Debaixo das águas frias do Lago Issyk-Kul, no Quirguistão, mergulhadores encontraram sinais de uma cidade medieval que ficou escondida por séculos. Entre tijolos, madeira, cerâmicas e sepultamentos, a descoberta reacende uma hipótese poderosa: um grande terremoto pode ter engolido parte de uma comunidade ligada à Rota da Seda.
Cidade submersa foi encontrada no Lago Issyk-Kul?
A descoberta ocorreu durante uma expedição internacional de arqueologia subaquática realizada em 2025 no Lago Issyk-Kul, uma vasta área de montanha no atual Quirguistão. O local já era associado a relatos de assentamentos antigos submersos, mas os novos achados deram mais força a essa tradição histórica.
O sítio investigado, conhecido como Toru-Aygyr, parece ter sido muito mais do que um pequeno povoado à beira do lago. Pelas evidências encontradas, arqueólogos acreditam que ele formava uma comunidade ativa e conectada a uma das rotas comerciais mais importantes do mundo medieval.

O que os mergulhadores encontraram debaixo d’água?
Segundo informações divulgadas pela Sociedade Geográfica Russa, a equipe explorou áreas a até 4 metros de profundidade e identificou estruturas de tijolos, restos de madeira, cerâmicas e uma mó de pedra provavelmente usada para transformar grãos em farinha.
Entre os achados, também apareceu um grande edifício com decoração externa. Seu uso ainda não foi confirmado, mas os pesquisadores avaliam que ele pode ter funcionado como mesquita, casa de banhos ou pequena escola islâmica, indicando uma vida urbana mais complexa do que se imaginava.

Por que Toru-Aygyr era importante na Rota da Seda?
O Lago Issyk-Kul ficava em uma região estratégica da Rota da Seda, rede que durante séculos conectou a China a territórios mais a oeste. Essa posição ajuda a explicar por que os arqueólogos veem Toru-Aygyr como uma possível aglomeração comercial relevante, não apenas como um vilarejo isolado.
Valery Kolchenko, chefe da expedição subaquática do país anfitrião, destacou a importância do local ao afirmar: “O monumento em estudo é uma cidade ou uma grande aglomeração comercial em um dos trechos importantes da Rota da Seda”.

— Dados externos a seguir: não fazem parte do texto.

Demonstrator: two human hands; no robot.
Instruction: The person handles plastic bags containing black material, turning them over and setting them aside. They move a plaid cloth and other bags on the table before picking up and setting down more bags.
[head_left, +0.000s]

O terremoto destruiu a cidade?
Os pesquisadores acreditam que o assentamento foi submerso após um forte terremoto no início do século XV. A hipótese é que a cidade já estivesse praticamente abandonada quando o desastre ocorreu, mas o evento teria acelerado mudanças profundas na paisagem e na ocupação da região.
A expedição também encontrou um cemitério muçulmano datado dos séculos XIII ou XIV, hoje parcialmente erodido pelo lago. Dois indivíduos foram identificados enterrados voltados para Meca, prática associada às tradições funerárias islâmicas e sinal de uma transição religiosa em curso.
O que essa descoberta revela agora?
Para os arqueólogos, Toru-Aygyr ajuda a contar uma história maior sobre comércio, fé e poder na Ásia Central medieval. Maksim Menshikov, do Instituto de Arqueologia da Academia Russa de Ciências, lembrou que a região passou pelo controle dos Caracânidas e viu o Islã se difundir com força nos séculos seguintes.
A cidade submersa é um alerta emocionante sobre tudo o que ainda pode estar escondido sob lagos, desertos e ruínas esquecidas. Cada artefato recuperado antes que a erosão avance pode mudar a forma como entendemos a Rota da Seda. Olhar para essas águas agora é olhar para uma história que não pode mais esperar.